In the entries below, find the line with "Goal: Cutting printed" and print exactly every line from there up to and including the line with "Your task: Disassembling", with no other lines.

(Data extracted from a collection)
★ ★ ★

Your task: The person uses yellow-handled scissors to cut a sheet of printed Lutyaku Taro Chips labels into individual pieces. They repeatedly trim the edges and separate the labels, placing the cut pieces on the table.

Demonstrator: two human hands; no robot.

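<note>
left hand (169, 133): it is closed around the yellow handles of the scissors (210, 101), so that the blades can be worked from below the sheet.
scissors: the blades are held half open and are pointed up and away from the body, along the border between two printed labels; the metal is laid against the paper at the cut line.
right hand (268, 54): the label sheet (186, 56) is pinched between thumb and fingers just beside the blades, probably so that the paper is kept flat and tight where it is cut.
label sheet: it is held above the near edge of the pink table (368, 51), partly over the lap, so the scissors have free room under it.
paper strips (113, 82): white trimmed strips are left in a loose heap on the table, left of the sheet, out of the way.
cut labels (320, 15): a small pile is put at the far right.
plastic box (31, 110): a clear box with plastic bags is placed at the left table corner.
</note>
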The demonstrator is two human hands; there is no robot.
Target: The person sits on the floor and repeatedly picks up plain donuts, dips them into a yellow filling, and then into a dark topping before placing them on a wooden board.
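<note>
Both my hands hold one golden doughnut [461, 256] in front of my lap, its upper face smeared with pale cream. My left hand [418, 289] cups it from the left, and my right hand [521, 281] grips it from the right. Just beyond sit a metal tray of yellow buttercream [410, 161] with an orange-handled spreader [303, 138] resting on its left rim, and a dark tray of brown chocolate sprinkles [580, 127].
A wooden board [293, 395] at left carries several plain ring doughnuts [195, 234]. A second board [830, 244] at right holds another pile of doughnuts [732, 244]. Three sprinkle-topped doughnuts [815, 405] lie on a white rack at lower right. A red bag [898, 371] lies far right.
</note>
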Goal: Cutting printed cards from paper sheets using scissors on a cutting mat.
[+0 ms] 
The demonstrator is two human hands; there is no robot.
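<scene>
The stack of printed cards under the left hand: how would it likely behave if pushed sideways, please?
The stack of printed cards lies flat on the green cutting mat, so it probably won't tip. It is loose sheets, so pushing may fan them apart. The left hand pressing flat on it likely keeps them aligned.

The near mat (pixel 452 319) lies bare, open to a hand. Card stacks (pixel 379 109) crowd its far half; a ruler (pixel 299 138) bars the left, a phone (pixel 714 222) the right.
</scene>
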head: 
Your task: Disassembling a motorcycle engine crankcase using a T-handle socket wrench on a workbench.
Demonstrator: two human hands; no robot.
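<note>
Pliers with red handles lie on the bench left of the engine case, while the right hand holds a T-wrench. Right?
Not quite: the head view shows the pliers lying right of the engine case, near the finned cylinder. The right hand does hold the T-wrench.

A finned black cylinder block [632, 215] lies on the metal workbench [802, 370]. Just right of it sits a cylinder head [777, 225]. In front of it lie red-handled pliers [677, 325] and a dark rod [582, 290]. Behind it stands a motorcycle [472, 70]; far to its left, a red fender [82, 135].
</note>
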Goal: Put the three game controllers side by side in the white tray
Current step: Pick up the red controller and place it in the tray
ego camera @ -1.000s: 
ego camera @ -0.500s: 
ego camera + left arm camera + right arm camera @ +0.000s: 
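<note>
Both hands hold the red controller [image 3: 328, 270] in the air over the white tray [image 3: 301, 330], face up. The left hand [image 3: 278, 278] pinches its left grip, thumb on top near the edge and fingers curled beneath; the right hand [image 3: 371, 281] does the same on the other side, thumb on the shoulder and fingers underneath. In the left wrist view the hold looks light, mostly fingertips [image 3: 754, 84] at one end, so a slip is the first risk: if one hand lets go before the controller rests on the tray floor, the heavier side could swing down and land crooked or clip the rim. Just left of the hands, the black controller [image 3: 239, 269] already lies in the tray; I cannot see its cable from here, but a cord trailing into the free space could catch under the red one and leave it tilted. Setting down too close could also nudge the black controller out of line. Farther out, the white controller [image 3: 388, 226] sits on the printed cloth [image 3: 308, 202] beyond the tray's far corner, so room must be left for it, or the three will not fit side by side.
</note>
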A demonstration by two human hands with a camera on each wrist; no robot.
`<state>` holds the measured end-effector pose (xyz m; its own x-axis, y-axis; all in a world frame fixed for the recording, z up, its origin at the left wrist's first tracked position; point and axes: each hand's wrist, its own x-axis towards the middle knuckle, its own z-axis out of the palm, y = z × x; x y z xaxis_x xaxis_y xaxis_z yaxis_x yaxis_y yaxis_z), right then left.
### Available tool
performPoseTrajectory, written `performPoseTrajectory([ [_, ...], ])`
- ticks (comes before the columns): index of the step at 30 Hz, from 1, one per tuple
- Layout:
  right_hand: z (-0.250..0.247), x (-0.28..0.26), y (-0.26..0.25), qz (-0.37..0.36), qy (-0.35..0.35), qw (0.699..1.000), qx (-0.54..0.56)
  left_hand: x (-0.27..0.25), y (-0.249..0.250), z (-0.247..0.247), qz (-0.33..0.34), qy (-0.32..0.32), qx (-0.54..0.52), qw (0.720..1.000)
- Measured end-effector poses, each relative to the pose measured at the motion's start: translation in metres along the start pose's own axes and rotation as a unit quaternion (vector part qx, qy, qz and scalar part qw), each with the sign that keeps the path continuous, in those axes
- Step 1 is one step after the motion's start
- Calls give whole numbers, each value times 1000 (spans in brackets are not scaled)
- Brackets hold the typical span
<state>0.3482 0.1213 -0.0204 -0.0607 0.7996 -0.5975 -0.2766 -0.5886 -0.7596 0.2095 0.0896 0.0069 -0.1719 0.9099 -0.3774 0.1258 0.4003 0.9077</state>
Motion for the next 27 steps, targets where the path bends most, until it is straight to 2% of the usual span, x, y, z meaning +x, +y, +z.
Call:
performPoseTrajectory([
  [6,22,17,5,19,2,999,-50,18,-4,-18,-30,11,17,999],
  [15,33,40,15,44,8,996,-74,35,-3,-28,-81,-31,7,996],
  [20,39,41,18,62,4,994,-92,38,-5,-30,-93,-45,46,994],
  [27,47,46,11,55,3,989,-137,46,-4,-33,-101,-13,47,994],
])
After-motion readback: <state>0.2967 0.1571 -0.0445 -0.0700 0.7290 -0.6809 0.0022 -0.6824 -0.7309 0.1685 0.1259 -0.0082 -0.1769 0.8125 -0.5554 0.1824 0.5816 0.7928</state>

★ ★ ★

▶ Solution to the exercise:
Goal: Cutting printed cards from paper sheets using scissors on a cutting mat.
[+0 ms] 
The demonstrator is two human hands; there is no robot.
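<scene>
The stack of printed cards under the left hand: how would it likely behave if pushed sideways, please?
The stack of printed cards lies flat on the green cutting mat, so it probably won't tip. It is loose sheets, so pushing may fan them apart. The left hand pressing flat on it likely keeps them aligned.

The near mat (pixel 452 319) lies bare, open to a hand. Card stacks (pixel 379 109) crowd its far half; a ruler (pixel 299 138) bars the left, a phone (pixel 714 222) the right.
</scene>
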head: 
Your task: Disassembling a motorcycle engine crankcase using a T-handle socket wrench on a workbench.

There is nothing further to the answer.